Sinuses are four sacs that sit behind the cheeks and above the eye on both sides of the face. The lower sacs contain little hairs called “cilia” that sweep mucus (what we usually call “snot”) into the nose and into the throat. We have sinuses because they act as a resonance chamber for one’s voice (think of the hole inside an acoustic guitar) and a “crumple zone” of the face, protecting the brain and eye socket. It’s also a filter and humidifier for air we breathe in.
Causes of sinusitis
There are many causes of sinusitis ranging from viral, bacterial, fungal, and allergens. Viral or bacterial infections such as the common cold, the flu, bronchitis, or other respiratory infections can cause sinusitis. Seasonal allergies can inflame the sinuses and cause sinusitis. Fungal infections from allergens are also a common cause of sinusitis. According to ear, nose, and throat specialist Dr. Joseph VanderMeer, M.D. of Lakeshore Health Partners says that in the United States, 96 to 98% of sinusitis is caused by viral infections. Even though the reason why sinusitis can differ, the cause is the same; it is an inflammation of the mucous membranes of the nose and sinus cavities which stops proper drainage.
Symptoms of sinusitis
Sinusitis feels quite painful especially in the upper jaw and cheek area. It can also cause pain in your forehead, behind your nose or eyes, and give you a runny nose. You can also experience post nasal drip, which is snot falling down the back of your throat. You’ll also have a nasal voice for a while. You can also have teeth pain, as the blocked sinus creates pressure up on the jaw and gums.
Lots of people can also experience fever, cloudy or blurry vision, fatigue, or a feeling of disconnection from the present moment. Blocked ears are common, which makes people hard to hear. Since your sense of smell is affected, tasting food can be difficult. You can also get dry mouth, as breathing through your nose is almost impossible.

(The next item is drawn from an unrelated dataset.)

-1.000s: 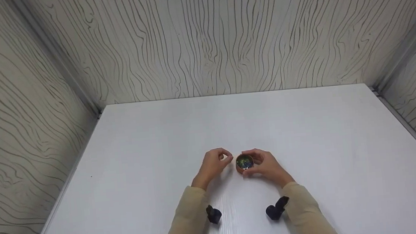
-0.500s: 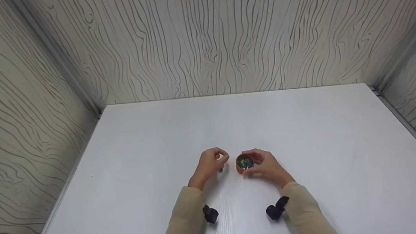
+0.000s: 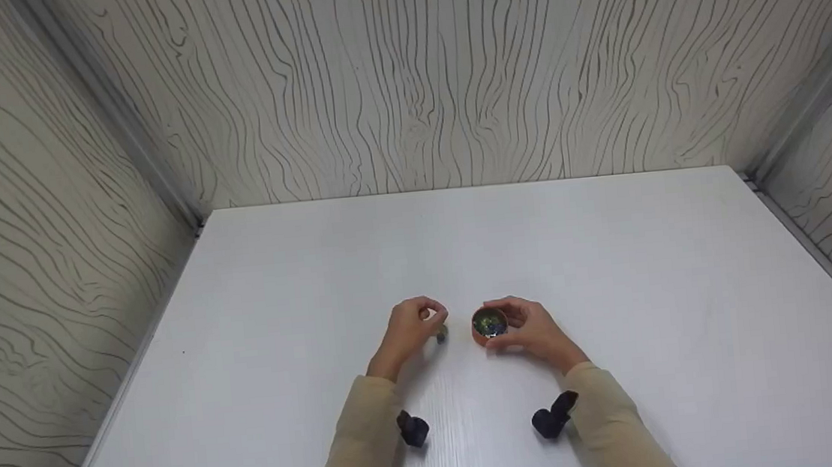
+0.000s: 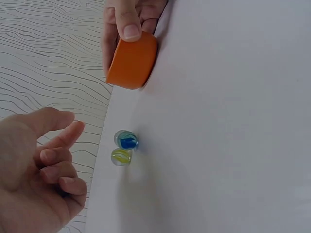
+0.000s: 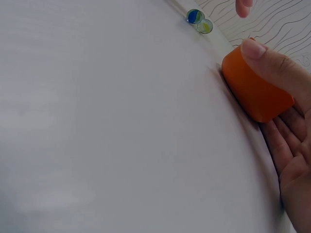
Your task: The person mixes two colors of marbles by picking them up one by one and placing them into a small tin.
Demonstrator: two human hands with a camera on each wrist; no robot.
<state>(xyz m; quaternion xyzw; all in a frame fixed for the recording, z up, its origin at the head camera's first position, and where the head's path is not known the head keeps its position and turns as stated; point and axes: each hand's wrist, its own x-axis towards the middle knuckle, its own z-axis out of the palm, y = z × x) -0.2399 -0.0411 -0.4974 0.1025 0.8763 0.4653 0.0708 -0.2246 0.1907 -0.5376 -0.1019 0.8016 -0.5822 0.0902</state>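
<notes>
My right hand (image 3: 534,332) grips a small orange bowl (image 4: 132,62) by its side, thumb on the near side and fingers round the far side. The bowl stands upright, and the head view shows shiny green and blue marbles (image 3: 489,322) inside it. Left of it, glass marbles lie close together on the table: one with a blue swirl (image 4: 128,141) and one with a yellow swirl (image 4: 121,157). My left hand (image 3: 411,328) hovers just beside these marbles, thumb and forefinger slightly apart, the other fingers loosely bent, with nothing between them.
The white table (image 3: 314,272) carries the bowl and marbles. Patterned panels (image 3: 410,76) rise behind it and on both sides. Dark wrist cameras (image 3: 414,431) stick out inward from the beige sleeves (image 3: 363,441).
My left hand has moved left, away from the bowl, and the loose marbles beneath it have come into sight. The right hand and the bowl have stayed in place.
</notes>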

Chronic sinusitis – sinusitis that persists for twelve weeks or more
Sinusitis is grouped into three groups according to how long it lasts. The first group, acute, lasts for fewer than four weeks. Subacute lasts from 4-12 weeks, while chronic sinusitis is a persistent sinusitis that lasts for 12 weeks or more. Chronic sinusitis can often be caused by the body rather than an infection; a deviated septum or nasal polyps can cause chronic sinusitis. Other factors that can upset the sinuses is constant exposure to pollution, mould, or allergens. Removing oneself from this environment can help chronic sinusitis symptoms.
How to treat sinusitis
One of the common and most cost-effective way to treat sinusitis symptoms is to use saline (salt water) irrigation. This uses a specialised bottle that forms a seal around one nostril and pushes saline through the sinuses to flush out blocked up mucous or snot. It usually works in patients with acute sinusitis.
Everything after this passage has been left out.